-- Task to complete --
Take from the entries below the stretch from the line with "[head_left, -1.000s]" through the line with "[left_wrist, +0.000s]", and return it exactly, leaving the pictures out.

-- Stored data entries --

§ §

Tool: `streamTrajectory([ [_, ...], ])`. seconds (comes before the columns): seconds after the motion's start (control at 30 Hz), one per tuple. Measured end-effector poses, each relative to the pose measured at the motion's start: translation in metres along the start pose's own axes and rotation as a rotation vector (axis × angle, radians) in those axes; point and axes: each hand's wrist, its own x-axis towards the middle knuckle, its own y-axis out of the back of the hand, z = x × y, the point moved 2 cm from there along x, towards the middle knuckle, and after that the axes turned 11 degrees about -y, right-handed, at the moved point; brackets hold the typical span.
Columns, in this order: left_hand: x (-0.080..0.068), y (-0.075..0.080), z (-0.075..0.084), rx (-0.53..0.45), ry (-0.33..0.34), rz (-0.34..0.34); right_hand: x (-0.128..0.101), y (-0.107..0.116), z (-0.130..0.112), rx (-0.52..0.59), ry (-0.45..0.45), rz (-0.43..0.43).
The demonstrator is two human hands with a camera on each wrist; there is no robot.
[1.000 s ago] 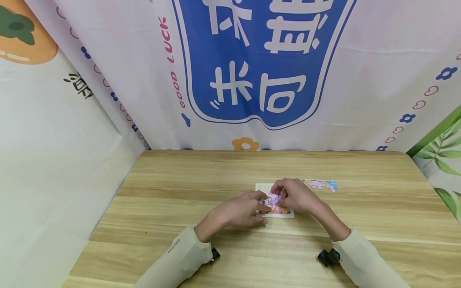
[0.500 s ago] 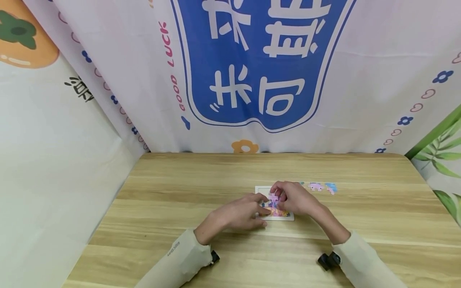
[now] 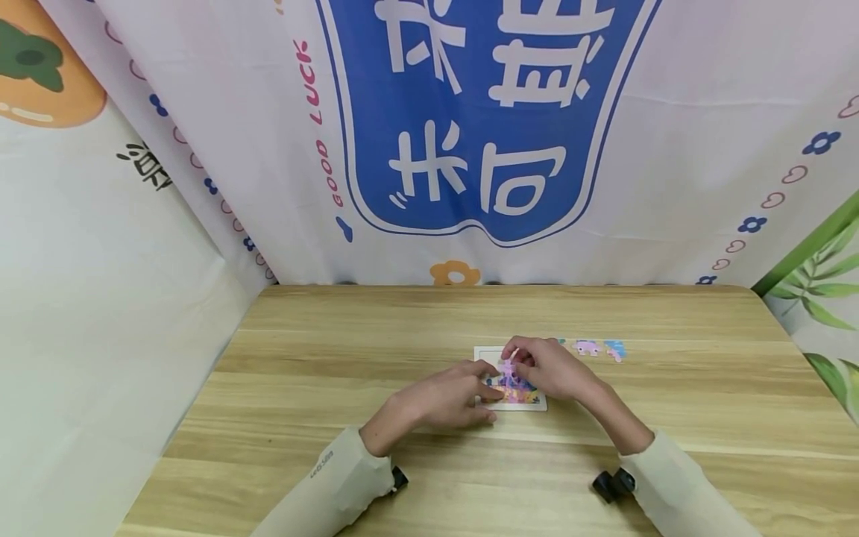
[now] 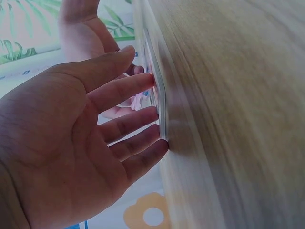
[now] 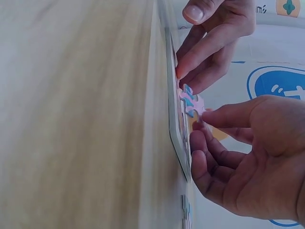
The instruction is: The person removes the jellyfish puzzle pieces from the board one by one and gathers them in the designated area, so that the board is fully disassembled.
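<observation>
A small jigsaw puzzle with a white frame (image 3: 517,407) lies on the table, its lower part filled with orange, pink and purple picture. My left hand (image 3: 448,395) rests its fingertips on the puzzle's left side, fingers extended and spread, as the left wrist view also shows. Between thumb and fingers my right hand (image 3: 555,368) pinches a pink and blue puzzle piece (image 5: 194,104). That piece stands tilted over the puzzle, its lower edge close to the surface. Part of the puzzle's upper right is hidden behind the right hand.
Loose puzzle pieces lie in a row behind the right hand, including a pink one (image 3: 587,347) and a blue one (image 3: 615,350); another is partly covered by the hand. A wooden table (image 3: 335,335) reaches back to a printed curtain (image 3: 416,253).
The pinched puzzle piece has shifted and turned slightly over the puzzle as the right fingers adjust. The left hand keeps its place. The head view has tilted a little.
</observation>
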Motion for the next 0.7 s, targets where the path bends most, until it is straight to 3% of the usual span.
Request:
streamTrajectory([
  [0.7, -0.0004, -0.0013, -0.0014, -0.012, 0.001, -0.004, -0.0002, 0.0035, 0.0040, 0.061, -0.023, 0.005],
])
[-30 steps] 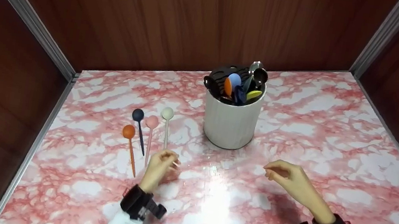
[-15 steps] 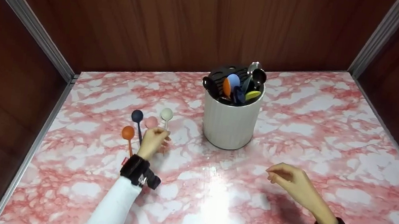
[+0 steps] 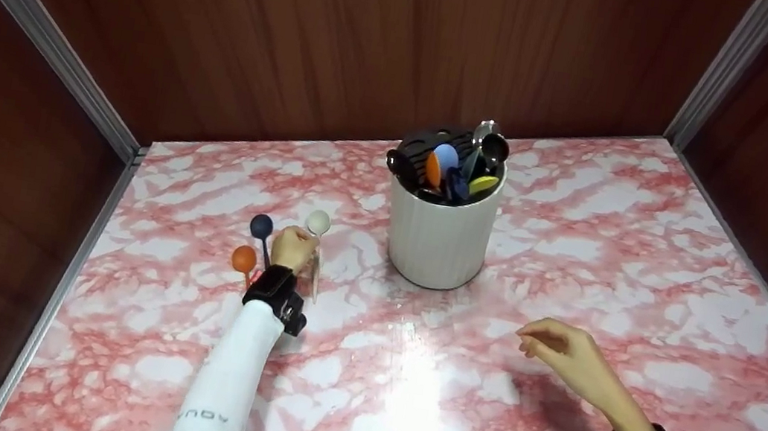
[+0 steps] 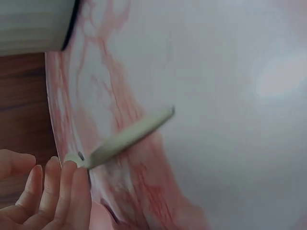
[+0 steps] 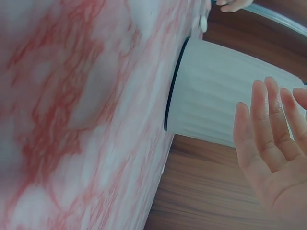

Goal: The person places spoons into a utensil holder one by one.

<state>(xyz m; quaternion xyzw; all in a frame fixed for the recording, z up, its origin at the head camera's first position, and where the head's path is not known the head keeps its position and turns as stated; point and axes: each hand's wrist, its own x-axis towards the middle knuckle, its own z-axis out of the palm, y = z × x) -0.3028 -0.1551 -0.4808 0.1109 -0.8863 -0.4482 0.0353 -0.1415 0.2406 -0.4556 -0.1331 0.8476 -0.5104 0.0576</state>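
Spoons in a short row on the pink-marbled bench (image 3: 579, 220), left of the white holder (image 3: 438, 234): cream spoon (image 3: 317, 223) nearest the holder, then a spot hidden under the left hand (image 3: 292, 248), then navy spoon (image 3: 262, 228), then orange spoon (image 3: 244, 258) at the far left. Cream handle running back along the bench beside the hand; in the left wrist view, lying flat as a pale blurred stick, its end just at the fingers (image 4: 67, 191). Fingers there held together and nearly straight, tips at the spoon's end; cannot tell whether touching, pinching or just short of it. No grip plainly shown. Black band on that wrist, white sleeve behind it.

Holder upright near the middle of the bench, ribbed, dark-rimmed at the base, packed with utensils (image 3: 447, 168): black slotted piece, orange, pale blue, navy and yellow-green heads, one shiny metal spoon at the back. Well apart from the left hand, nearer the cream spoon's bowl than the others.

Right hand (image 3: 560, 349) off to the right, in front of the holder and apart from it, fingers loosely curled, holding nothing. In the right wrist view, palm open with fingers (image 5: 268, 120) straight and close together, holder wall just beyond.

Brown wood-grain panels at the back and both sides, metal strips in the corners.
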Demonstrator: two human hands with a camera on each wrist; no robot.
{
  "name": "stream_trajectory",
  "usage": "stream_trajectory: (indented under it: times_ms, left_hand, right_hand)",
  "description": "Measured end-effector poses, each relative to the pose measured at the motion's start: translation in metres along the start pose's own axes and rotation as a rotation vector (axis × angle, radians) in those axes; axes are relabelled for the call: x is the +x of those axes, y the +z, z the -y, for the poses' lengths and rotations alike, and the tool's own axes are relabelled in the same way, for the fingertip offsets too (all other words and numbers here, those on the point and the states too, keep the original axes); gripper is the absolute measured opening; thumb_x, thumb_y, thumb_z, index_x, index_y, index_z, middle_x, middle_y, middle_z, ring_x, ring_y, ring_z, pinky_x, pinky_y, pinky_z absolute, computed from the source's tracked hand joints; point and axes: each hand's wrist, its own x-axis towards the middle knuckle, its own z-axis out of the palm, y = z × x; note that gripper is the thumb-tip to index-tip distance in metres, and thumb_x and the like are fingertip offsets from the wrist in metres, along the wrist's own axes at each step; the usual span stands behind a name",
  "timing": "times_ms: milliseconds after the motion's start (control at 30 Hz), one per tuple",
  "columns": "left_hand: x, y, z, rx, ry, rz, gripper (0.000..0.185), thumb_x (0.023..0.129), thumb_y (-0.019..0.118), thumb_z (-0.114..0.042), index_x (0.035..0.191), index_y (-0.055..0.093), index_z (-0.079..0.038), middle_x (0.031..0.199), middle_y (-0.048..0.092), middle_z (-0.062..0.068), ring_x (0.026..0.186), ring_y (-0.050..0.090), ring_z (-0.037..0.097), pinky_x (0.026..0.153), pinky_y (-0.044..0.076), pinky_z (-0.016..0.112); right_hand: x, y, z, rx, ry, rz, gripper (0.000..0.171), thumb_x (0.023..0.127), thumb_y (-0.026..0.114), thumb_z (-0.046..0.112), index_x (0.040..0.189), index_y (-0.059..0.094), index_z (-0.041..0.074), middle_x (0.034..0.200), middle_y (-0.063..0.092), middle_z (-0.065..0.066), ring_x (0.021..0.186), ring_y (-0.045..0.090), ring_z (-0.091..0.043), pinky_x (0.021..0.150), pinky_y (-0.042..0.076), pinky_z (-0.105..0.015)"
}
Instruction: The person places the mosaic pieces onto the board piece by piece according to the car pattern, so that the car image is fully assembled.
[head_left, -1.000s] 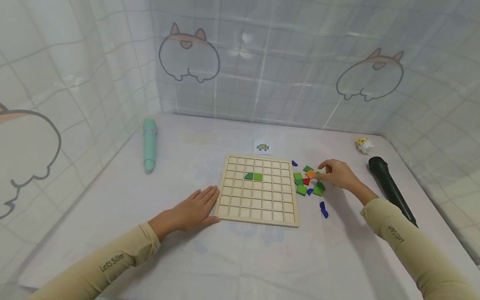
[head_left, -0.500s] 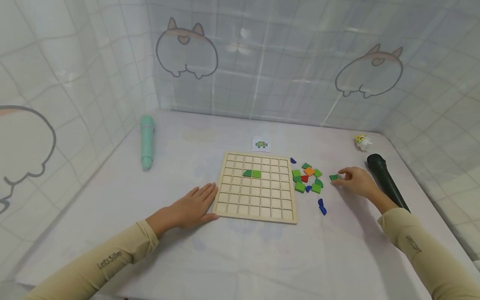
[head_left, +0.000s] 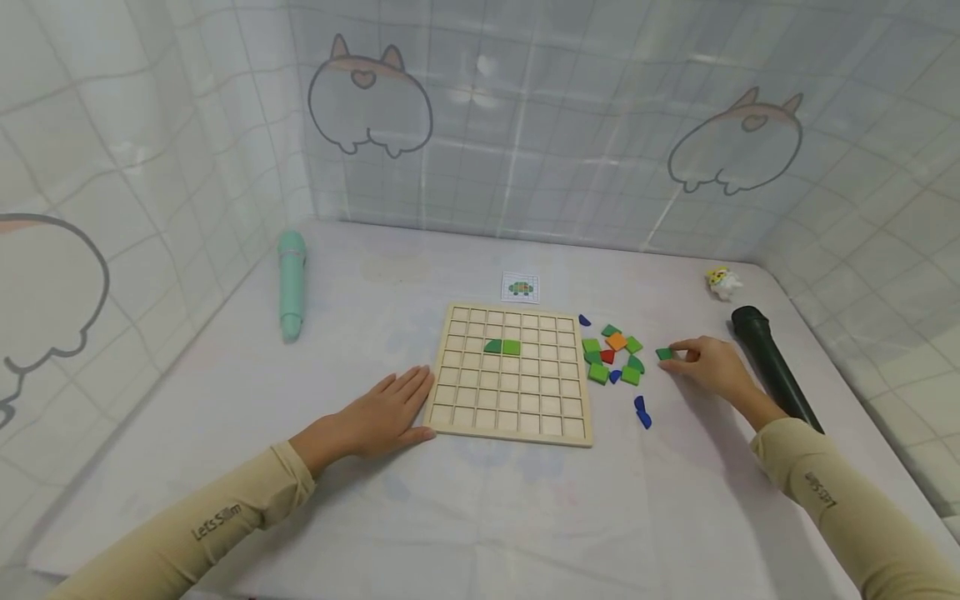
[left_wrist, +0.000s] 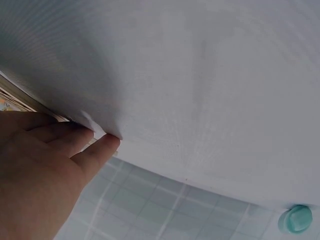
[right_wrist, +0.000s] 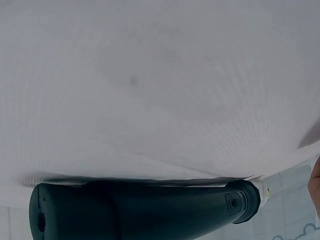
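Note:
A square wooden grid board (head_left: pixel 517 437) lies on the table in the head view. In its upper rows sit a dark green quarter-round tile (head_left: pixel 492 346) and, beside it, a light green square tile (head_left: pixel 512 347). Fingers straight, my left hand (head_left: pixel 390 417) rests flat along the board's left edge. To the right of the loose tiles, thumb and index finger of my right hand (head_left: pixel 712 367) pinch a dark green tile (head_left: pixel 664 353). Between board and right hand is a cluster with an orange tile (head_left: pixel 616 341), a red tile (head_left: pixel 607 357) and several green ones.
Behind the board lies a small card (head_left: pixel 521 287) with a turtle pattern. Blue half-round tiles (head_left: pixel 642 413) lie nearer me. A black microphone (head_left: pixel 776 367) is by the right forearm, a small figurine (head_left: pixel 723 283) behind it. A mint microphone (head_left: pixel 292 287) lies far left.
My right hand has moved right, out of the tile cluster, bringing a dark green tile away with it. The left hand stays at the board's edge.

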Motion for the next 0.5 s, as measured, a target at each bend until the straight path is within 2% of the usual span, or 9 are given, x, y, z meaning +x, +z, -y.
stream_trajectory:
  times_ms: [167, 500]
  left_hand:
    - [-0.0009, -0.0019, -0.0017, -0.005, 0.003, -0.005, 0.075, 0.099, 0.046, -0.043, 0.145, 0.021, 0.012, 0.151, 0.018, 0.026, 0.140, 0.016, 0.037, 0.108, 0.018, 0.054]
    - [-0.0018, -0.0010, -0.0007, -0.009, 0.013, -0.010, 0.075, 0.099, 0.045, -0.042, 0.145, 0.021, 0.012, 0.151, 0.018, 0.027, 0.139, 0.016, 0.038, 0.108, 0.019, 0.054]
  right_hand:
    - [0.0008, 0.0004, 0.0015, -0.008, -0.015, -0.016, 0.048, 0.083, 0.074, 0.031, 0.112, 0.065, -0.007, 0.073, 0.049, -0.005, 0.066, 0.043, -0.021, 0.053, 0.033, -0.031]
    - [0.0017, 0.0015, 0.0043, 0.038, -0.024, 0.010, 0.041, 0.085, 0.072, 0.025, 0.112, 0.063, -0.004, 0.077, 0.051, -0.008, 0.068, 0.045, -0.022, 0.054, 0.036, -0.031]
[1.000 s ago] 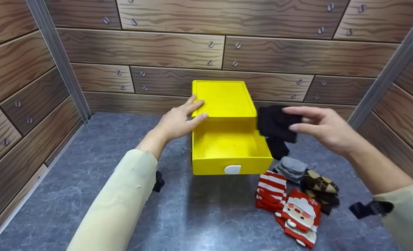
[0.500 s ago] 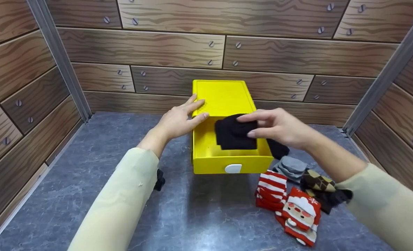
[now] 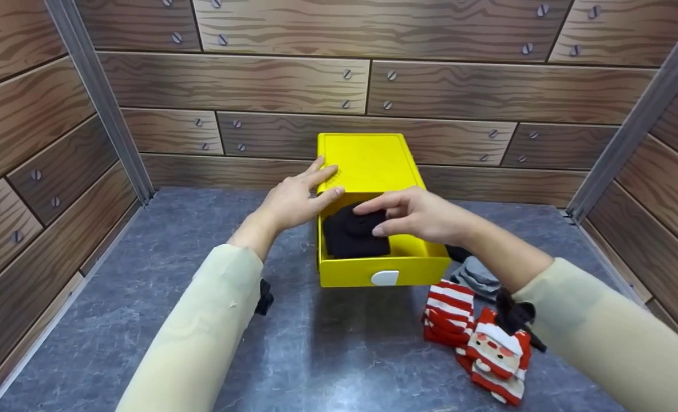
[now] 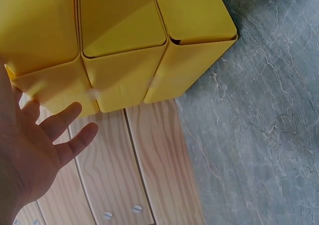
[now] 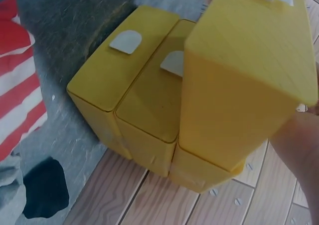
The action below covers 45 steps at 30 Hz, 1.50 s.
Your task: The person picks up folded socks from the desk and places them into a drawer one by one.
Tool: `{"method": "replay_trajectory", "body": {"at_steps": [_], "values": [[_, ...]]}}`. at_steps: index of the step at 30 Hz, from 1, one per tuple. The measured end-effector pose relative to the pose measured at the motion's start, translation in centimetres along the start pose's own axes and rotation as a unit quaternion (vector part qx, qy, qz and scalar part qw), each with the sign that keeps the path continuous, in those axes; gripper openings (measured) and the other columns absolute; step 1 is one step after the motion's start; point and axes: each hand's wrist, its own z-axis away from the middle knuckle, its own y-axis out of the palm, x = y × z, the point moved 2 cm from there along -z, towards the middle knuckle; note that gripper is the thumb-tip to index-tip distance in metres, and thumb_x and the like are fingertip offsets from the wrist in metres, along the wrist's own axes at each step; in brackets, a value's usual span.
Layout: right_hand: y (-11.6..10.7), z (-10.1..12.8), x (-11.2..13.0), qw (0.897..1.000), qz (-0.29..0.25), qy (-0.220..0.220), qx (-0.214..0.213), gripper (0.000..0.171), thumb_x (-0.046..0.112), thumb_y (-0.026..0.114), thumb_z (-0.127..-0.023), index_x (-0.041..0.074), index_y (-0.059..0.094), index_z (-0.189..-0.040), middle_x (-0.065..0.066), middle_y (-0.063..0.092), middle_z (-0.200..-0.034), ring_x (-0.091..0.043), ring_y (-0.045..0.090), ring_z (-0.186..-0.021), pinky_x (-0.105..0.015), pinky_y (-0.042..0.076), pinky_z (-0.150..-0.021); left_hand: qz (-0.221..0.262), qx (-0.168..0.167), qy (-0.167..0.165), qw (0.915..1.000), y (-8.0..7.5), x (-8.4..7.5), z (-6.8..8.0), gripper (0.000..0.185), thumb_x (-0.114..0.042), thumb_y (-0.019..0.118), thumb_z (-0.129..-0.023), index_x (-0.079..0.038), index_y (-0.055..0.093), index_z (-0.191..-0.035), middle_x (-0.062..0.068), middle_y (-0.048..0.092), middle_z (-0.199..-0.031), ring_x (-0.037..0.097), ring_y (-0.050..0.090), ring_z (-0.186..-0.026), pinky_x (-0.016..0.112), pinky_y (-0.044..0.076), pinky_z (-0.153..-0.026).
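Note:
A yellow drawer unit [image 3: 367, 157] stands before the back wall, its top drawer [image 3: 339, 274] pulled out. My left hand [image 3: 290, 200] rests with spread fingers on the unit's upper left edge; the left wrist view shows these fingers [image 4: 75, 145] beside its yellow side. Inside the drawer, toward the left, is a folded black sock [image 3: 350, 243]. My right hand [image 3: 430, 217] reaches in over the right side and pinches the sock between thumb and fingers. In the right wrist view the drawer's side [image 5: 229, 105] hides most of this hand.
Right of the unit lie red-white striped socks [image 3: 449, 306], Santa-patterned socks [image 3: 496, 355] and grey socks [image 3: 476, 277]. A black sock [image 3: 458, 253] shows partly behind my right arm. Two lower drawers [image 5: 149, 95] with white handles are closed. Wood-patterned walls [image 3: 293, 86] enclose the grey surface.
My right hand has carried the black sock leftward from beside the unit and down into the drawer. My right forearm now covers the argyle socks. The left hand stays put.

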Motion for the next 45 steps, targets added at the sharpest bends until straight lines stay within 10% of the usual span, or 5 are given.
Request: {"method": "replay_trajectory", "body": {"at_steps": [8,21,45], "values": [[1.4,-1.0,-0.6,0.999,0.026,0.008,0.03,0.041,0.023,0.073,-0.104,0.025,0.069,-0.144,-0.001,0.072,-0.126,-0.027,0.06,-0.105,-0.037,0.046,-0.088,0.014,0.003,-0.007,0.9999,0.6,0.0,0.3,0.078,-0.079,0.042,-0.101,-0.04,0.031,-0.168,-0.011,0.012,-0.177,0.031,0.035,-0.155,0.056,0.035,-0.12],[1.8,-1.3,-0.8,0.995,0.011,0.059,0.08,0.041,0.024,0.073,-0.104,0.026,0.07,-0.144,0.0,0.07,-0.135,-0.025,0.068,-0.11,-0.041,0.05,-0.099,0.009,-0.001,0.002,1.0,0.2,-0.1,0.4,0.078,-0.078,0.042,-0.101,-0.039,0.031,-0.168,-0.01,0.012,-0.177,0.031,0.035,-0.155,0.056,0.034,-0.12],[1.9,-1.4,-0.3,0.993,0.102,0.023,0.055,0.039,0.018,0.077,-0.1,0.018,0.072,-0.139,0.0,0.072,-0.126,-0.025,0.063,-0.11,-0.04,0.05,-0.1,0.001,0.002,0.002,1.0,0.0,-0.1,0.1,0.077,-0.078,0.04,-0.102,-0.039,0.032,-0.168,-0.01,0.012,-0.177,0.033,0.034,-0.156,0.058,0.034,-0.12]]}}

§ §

-- Your response --
[head_left, -1.000s] 
[head_left, -0.500s] 
[head_left, +0.000s] 
[left_wrist, +0.000s] 

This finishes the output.